All of our programs have short, mid and long-term objectives that fit with the United Nations Sustainable Development Goals or UN SDGs. This enables us to report on our collaborative impact across the world in a streamlined manner, measuring which UN SDGs we are making a substantial contribution to. Furthermore, this will help our local partners and communities measure and visualise their contribution to the UN SDGs.
Upon arrival to base, you will be educated about the history of the UN SDGs. You will learn about the specific goals of your location, the long-, mid- and short-term objectives, and also clarification of how your personal, shorter-term involvement contributes to these goals on a global level.
Our aim is to educate you on local and global issues, so that you continue to act as active global citizens after your program, helping to fulfil our mission of building a global network of people united by their passion to make a difference.
Tortuguero National Park is a key area for many interlinked conservation efforts. It is a popular nesting area for vulnerable and endangered sea turtles. It is also a natural stronghold for jaguars and the only place where these cats are known to prey on sea turtles. It is also home to several insect, amphibian, reptile, mammal, and bird species identified as important or the health of the local ecosystem, global diversity, and international research by the Costa Rican Ministry of Environment, Energy, and Telecommunications or MINAET.
Rainforest Biodiversity Surveys
We assist MINAET with conducting a Biological Assessment Survey or BAS of the four major habitat types around our area of Tortuguero Park. We note a wide range of species on our surveys which are of interest to MINAET including the Rain Frog, Red-eyed Treefrog, two species of Toucan, Baird’s Tapir, Spider Monkey, Mantled Howler Monkey, White-lipped Peccary, Eyelash Palm Pitviper. Staff and participants walk a several marked path in the forest noting sighting, tracks, and vocalisations. Only species identified with 100% certainty can be recorded. The data is sent to MINAET who use a standardised methodology to monitor the condition of each trail over time. This helps them to understand the health of the local environment and whether their current conservation efforts are working.
Sea Turtle Research
We also assist the Sea Turtle Conservancy, or STC, with sea turtle research and protection, by patrolling the Southern end of 18 mile stretch of Tortuguero National Park using internationally recognised protocols during turtle nesting and hatching season, from around March to December each year. The STC patrols the northern stretch.
Tortuguero has played a key part in the conservation of sea turtles worldwide.
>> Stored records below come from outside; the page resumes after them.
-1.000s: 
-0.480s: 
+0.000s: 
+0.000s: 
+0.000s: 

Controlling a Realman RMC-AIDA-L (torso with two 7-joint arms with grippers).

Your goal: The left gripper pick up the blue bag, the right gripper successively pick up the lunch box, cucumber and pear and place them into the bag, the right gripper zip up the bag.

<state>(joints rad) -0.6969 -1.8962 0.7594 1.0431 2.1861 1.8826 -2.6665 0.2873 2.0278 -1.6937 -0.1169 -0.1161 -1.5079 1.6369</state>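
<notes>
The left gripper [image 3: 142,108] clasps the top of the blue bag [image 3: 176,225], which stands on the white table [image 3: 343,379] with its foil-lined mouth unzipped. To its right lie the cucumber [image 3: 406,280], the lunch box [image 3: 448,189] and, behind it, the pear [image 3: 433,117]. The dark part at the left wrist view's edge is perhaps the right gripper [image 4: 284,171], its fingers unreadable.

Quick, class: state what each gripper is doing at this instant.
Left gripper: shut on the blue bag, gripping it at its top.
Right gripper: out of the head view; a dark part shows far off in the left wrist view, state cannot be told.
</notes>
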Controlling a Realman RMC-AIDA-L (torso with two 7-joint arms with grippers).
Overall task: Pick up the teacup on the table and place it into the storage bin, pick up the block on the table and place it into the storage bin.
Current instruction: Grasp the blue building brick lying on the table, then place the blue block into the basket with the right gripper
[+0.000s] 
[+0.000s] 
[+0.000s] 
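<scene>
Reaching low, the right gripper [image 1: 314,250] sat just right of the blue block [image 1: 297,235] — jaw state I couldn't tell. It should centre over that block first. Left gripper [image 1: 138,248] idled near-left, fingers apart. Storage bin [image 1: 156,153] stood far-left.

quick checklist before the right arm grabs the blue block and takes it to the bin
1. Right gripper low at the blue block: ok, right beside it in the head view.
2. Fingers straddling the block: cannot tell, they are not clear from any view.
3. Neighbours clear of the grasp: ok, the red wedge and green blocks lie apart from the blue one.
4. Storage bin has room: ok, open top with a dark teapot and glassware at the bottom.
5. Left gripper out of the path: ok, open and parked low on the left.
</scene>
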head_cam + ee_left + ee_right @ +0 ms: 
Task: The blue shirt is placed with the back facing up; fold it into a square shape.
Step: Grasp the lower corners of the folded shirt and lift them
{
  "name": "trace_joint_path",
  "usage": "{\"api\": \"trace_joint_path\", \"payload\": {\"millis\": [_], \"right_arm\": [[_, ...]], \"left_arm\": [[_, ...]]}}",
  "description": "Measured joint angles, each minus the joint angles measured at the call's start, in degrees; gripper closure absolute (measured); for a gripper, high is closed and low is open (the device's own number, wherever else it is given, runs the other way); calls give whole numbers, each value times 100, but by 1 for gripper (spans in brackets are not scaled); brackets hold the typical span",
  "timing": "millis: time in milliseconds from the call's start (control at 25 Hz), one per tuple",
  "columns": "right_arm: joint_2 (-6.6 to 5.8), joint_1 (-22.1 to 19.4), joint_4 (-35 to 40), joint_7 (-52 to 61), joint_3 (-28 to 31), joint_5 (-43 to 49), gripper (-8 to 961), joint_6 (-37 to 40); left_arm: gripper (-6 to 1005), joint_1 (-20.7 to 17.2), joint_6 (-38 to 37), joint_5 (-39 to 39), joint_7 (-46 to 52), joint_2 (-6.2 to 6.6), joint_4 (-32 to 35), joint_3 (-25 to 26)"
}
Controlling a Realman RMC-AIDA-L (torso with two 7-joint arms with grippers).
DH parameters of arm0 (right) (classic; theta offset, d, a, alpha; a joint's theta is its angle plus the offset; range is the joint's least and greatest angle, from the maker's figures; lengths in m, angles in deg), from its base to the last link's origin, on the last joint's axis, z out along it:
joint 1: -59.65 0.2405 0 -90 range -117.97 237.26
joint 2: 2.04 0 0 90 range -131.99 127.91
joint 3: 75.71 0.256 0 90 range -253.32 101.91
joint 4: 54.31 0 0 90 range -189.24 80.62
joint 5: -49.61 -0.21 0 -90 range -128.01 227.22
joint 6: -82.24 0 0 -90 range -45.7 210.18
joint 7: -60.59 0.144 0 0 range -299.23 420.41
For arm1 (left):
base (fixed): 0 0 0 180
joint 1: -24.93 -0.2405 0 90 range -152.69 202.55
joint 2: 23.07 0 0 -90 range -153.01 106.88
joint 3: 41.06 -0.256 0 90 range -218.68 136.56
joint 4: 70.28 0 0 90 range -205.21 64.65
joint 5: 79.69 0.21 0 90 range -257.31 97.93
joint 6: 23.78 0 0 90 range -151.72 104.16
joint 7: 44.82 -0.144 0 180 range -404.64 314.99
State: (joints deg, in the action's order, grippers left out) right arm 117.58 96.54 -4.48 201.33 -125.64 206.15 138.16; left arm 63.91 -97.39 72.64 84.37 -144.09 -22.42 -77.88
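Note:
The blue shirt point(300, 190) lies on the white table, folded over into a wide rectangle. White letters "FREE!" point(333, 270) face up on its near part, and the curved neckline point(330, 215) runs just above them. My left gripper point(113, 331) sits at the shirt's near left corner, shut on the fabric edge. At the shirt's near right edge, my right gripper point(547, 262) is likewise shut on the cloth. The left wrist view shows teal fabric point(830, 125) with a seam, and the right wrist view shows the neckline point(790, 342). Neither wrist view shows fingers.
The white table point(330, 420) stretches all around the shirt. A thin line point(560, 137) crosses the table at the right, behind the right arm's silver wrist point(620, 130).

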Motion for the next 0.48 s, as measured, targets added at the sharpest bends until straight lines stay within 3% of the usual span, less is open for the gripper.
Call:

Archie Carr, the pioneering American conservationist, began his studies of green turtles in Tortuguero in 1954 and since 1958 the STC, has continued work on green turtles, which are currently endangered, and the other turtle species, like the critically endangered hawksbill, and vulnerable leatherback, who frequent this area.
From March to October, a team walks the beach each night looking for nesting sea turtles.
Depending on the time of year, it is possible to do several walks without seeing a turtle, or see multiple ones in one night. When a turtle is encountered, different kinds of research activities might be carried out, depending on what stage of the nesting process she is in from emerging from the sea, selecting a nest site, digging a body pit, and digging her egg chamber to laying her eggs, covering her egg chamber, disguising her nest, or returning back to sea. This might include, checking for distinctive markings to see if she has been to the beach before and make a note for future researchers if she returns, tagging her flippers, measuring her carapace, counting her eggs, marking her nest, or checking for abnormalities in the mother turtle or eggs.
From April to November a team patrols the beach during the day to look for nests that were marked previously to determine whether any of the nests have hatched, been eroded by the sea, been attacked by predators like jaguars, or been poached by humans. This information is used to investigate whether any areas of the beach are more susceptible to nest loss. Depending on the season, we also take note of mother turtle tracks from the previous night.
Between June and December, hatched nests are excavated to determine hatchling success and survival rates, reason for losses in egg development, and determine the actual status of the nests including whether or not they were partially or fully poached.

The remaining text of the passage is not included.